**Problem statement**
Within the records, tally the lines that contain "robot" and reply with that number only.

┄┄┄┄┄┄┄┄┄┄

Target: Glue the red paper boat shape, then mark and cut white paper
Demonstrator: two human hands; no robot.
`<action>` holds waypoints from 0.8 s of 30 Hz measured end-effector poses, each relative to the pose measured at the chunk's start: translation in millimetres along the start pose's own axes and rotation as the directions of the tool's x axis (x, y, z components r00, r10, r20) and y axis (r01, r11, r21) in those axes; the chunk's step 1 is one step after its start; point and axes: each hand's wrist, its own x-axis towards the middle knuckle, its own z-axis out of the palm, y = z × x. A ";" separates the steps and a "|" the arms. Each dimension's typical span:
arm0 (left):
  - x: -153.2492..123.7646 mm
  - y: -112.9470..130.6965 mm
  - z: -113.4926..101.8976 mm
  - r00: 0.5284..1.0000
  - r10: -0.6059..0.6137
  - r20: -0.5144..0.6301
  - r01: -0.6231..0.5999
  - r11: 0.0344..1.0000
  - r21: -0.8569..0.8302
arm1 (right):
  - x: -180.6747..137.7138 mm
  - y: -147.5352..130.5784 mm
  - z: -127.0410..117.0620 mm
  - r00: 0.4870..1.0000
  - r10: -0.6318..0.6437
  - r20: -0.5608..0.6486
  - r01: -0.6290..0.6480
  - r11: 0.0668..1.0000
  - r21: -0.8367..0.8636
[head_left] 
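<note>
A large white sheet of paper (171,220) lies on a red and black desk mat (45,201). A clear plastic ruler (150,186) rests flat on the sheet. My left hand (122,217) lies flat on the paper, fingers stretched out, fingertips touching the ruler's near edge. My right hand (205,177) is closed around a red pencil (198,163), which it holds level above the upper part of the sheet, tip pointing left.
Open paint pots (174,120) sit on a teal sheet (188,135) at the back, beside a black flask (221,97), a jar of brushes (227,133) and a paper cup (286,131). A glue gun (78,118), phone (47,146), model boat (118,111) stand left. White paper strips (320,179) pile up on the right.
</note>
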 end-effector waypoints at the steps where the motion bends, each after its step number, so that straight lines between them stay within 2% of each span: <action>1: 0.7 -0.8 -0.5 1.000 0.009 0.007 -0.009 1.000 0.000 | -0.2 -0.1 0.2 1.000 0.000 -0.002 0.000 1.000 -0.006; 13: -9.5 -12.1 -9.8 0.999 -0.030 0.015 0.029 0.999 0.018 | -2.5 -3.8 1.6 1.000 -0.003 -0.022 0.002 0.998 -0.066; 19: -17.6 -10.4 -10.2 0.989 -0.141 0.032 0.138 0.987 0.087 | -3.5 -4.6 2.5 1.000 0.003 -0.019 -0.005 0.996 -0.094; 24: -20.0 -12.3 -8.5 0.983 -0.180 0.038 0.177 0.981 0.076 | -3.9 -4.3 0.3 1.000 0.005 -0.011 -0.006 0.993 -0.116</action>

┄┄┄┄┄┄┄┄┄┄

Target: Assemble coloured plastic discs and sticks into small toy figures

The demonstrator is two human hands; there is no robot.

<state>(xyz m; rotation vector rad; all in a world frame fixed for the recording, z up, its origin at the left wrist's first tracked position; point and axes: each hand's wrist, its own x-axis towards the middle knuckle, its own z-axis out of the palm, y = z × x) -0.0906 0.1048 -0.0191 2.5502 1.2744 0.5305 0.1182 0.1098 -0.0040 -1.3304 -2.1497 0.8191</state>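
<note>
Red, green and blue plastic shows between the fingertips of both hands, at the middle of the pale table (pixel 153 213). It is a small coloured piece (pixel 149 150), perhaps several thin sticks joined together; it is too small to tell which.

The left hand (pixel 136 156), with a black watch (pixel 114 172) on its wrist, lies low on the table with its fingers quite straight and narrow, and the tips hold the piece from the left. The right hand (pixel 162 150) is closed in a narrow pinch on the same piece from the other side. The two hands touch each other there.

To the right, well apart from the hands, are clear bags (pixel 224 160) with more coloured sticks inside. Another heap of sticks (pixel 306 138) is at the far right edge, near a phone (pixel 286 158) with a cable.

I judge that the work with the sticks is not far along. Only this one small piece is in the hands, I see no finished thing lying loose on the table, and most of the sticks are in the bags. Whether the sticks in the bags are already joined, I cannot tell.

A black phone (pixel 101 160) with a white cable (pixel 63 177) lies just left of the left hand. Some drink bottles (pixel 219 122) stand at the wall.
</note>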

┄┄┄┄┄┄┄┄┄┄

**Solution to this exercise**
2